From the entries below, please output exactly the lines starting at the one containing "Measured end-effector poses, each" and ending at the one containing "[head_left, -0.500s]", both included.

*** Block opens ***

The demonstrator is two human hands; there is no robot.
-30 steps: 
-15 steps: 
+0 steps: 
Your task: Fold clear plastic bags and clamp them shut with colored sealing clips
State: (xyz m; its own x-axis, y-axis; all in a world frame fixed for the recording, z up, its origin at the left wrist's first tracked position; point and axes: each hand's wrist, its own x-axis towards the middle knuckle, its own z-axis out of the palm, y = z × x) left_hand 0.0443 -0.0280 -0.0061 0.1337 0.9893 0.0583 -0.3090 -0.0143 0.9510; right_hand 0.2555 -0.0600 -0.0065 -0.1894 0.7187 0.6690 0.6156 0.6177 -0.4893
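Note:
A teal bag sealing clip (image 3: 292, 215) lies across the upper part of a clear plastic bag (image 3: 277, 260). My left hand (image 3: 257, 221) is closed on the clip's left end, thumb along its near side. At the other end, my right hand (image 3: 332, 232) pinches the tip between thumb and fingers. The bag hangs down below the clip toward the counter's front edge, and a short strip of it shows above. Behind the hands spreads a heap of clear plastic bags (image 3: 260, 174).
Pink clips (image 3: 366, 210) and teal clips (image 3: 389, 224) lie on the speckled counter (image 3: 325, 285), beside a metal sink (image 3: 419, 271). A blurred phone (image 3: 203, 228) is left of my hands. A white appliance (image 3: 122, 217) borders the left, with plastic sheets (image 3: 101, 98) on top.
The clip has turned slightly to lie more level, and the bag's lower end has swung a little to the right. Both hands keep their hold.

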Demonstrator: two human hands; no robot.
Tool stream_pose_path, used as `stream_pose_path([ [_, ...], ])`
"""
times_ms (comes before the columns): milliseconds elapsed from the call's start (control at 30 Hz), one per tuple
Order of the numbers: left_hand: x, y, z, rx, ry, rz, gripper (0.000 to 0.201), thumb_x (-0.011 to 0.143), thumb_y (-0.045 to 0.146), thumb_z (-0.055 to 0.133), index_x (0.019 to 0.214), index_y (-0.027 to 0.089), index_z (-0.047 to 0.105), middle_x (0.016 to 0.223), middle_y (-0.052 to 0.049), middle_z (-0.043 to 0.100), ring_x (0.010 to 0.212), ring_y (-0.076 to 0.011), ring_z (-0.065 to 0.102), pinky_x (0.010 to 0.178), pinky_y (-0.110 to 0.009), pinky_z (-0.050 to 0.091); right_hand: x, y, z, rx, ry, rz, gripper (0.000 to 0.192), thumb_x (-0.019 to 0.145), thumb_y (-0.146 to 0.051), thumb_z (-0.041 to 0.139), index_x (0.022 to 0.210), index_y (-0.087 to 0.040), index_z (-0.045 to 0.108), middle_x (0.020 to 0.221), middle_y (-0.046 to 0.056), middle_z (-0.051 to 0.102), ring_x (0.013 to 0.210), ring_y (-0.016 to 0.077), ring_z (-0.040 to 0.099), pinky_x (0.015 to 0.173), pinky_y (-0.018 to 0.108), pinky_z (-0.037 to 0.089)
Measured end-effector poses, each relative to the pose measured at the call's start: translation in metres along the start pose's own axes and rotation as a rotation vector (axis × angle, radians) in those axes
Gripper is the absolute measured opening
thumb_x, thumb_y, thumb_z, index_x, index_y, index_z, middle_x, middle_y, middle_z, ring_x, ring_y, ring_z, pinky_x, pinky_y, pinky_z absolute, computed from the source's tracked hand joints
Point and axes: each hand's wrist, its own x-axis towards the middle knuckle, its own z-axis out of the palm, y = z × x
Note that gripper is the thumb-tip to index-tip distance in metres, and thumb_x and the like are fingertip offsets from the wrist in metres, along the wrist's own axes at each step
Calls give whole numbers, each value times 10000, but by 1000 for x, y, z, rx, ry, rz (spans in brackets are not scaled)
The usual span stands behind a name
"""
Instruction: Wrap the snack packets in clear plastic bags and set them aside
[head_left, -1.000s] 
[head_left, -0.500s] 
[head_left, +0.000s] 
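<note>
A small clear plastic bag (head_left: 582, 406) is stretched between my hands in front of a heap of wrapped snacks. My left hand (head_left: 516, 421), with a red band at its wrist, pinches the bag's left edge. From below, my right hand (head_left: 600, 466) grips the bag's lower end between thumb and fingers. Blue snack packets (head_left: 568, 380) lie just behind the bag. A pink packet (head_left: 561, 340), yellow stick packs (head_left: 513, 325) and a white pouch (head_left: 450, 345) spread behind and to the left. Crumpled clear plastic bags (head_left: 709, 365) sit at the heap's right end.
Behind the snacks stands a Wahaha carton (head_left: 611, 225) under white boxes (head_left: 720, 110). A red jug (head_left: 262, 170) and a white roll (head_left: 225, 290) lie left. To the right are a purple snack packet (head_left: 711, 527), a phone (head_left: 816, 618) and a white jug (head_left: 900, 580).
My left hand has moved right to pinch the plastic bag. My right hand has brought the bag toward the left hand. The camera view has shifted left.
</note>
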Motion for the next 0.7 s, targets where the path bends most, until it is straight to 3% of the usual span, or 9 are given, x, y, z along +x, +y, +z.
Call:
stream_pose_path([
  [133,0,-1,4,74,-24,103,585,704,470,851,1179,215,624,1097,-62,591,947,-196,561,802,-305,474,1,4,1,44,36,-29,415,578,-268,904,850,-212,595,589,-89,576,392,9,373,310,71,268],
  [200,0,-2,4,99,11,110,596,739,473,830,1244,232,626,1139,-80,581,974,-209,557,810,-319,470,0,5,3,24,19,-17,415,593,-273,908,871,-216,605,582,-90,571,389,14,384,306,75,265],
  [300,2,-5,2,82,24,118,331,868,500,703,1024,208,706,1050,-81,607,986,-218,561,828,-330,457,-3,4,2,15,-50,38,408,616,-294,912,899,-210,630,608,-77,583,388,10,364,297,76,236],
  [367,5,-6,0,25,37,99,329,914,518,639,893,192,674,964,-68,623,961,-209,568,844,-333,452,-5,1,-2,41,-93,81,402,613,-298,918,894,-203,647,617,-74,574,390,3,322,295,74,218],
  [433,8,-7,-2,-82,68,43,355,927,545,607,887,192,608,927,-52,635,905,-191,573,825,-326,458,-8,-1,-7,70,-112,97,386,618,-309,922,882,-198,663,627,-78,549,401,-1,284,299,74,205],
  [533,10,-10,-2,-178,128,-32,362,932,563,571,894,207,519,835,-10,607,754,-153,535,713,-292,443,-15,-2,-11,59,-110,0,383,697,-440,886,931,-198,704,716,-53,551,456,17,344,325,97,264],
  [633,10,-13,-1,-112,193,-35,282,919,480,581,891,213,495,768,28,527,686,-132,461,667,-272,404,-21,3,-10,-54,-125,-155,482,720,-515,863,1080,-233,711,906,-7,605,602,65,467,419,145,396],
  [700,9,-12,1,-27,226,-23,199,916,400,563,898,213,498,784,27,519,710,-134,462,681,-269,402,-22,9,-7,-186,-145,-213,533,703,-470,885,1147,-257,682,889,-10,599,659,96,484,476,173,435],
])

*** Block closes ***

**SOLVED PROBLEM:**
Measured end-effector poses, each relative to the pose measured at the call's start: translation in metres along the start pose's own axes and rotation as a rotation vector (axis × angle, radians) in those axes
Gripper is the absolute measured opening
thumb_x, thumb_y, thumb_z, index_x, index_y, index_z, middle_x, middle_y, middle_z, ring_x, ring_y, ring_z, pinky_x, pinky_y, pinky_z absolute, computed from the source's tracked hand joints
Point and axes: each hand's wrist, its own x-axis towards the middle knuckle, its own z-axis out of the palm, y = z × x
Note that gripper is the thumb-tip to index-tip distance in metres, and thumb_x and the like are fingertip offsets from the wrist in metres, along the wrist's own axes at each step
Calls give whole numbers, each value times 10000, but by 1000 for x, y, z, rx, ry, rz (spans in brackets are not scaled)
The usual span stands behind a name
"""
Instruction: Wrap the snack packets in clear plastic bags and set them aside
[head_left, -1.000s] 
[head_left, -0.500s] 

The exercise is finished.